Required work —
Read through the material below and find each line that has the word "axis"; copy it.
---------- Given material ----------
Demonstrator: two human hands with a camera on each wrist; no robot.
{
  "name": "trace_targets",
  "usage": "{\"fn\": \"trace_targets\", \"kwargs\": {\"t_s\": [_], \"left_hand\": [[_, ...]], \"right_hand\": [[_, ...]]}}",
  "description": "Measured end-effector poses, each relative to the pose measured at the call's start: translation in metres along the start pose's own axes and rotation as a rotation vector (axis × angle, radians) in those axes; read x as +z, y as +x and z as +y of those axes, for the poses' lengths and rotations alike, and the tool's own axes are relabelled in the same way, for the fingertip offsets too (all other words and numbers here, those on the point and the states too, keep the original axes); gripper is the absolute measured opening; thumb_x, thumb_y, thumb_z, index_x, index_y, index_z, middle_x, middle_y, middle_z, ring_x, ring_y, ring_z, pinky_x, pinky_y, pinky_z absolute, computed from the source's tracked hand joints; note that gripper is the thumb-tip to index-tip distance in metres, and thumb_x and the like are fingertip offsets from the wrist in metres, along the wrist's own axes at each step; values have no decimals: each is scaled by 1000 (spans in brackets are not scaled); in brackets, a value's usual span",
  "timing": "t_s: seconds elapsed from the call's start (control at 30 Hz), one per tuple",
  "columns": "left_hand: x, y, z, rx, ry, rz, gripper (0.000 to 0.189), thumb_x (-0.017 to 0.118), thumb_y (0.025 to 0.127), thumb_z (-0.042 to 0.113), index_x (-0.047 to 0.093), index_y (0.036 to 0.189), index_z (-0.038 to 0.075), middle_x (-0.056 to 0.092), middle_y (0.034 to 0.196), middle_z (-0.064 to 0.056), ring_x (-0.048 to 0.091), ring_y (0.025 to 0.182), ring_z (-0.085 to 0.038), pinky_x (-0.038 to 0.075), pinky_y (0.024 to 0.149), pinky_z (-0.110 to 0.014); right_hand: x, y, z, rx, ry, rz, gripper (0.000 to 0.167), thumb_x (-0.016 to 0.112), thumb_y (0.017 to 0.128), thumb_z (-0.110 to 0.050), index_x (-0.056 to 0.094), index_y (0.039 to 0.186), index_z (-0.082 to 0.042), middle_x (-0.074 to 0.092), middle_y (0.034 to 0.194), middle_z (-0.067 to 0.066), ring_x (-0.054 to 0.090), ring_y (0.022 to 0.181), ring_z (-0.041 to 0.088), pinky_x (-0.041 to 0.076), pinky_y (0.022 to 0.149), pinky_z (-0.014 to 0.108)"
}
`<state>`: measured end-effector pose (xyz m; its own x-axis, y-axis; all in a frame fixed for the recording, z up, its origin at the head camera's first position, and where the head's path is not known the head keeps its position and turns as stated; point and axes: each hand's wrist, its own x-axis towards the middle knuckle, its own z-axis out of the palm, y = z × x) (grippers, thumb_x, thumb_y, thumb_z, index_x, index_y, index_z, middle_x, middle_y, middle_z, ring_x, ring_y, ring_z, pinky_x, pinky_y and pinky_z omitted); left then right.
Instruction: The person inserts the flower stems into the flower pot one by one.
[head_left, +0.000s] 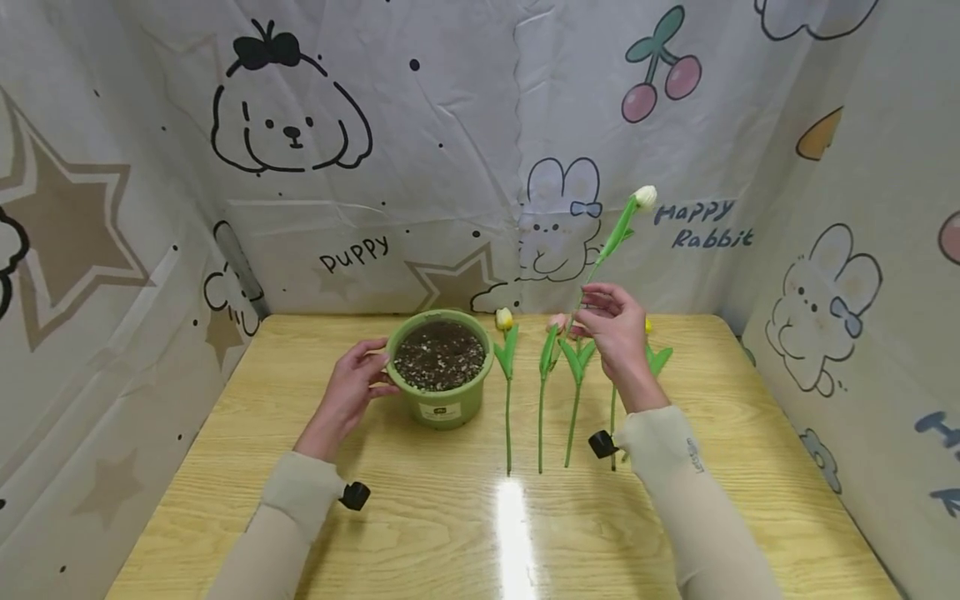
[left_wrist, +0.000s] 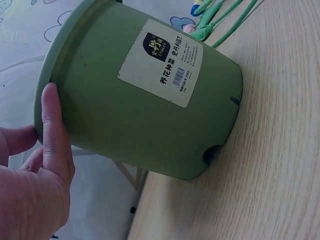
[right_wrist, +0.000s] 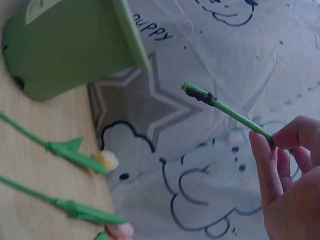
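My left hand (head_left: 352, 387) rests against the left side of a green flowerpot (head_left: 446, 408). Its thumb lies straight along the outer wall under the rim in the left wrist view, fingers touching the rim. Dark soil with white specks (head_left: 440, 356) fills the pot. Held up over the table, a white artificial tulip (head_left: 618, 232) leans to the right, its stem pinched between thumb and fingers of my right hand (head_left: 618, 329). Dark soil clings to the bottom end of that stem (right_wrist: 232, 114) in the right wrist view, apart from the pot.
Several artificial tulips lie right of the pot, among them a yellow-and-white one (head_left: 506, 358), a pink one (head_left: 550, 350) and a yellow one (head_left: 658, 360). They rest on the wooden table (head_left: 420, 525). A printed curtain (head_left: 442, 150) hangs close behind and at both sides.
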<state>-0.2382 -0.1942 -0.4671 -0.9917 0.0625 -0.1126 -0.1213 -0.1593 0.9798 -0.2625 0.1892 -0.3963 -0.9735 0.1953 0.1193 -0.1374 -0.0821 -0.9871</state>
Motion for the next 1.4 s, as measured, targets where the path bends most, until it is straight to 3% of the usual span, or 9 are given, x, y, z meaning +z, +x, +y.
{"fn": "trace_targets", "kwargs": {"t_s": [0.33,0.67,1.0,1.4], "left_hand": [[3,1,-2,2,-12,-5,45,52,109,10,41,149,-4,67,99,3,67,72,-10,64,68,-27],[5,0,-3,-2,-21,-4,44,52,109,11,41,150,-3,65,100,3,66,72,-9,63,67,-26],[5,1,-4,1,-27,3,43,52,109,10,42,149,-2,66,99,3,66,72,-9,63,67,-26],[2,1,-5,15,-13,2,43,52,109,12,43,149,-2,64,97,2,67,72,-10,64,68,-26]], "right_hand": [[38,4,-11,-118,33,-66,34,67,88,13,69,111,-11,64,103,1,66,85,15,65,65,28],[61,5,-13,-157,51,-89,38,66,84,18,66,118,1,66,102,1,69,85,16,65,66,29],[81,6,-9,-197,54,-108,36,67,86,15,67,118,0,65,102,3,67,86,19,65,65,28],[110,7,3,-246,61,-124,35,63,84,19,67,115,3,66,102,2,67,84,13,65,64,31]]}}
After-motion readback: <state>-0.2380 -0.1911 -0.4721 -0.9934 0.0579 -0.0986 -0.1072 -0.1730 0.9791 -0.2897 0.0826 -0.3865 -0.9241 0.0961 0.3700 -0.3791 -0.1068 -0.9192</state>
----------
Result for this task —
  "description": "Measured end-effector poses, each relative to the pose measured at the call's start: translation in metres along the start pose's own axes and rotation as a rotation vector (axis × angle, radians) in those axes; read x as +z, y as +x and z as +y of those axes, for the poses' lengths and rotations alike, and the tool's own axes are relabelled in the same way, for the fingertip offsets too (all other words and numbers here, those on the point and the states too, keep the original axes); gripper is the absolute measured opening; thumb_x, thumb_y, thumb_z, index_x, index_y, index_z, middle_x, middle_y, middle_z, ring_x, ring_y, ring_z, pinky_x, pinky_y, pinky_z absolute, computed from the source's tracked hand joints; note that gripper is the thumb-tip to index-tip distance in metres, and thumb_x and the like are fingertip offsets from the wrist in metres, along the wrist's own axes at each step; values have no decimals: each is scaled by 1000 (spans in brackets are not scaled); in brackets, a value's usual span",
`<state>`: measured end-effector pose (xyz m; its own x-axis, y-axis; all in a frame fixed for the recording, z up, its origin at the head camera's first position, and where the head's path is not known the head keeps its position and turns as stated; point and axes: each hand's wrist, its own x-axis towards the middle knuckle, its own z-axis out of the palm, y = z × x) (grippers, thumb_x, thumb_y, thumb_z, index_x, index_y, index_z, middle_x, middle_y, middle_z, ring_x, ring_y, ring_z, pinky_x, pinky_y and pinky_z omitted); left then right.

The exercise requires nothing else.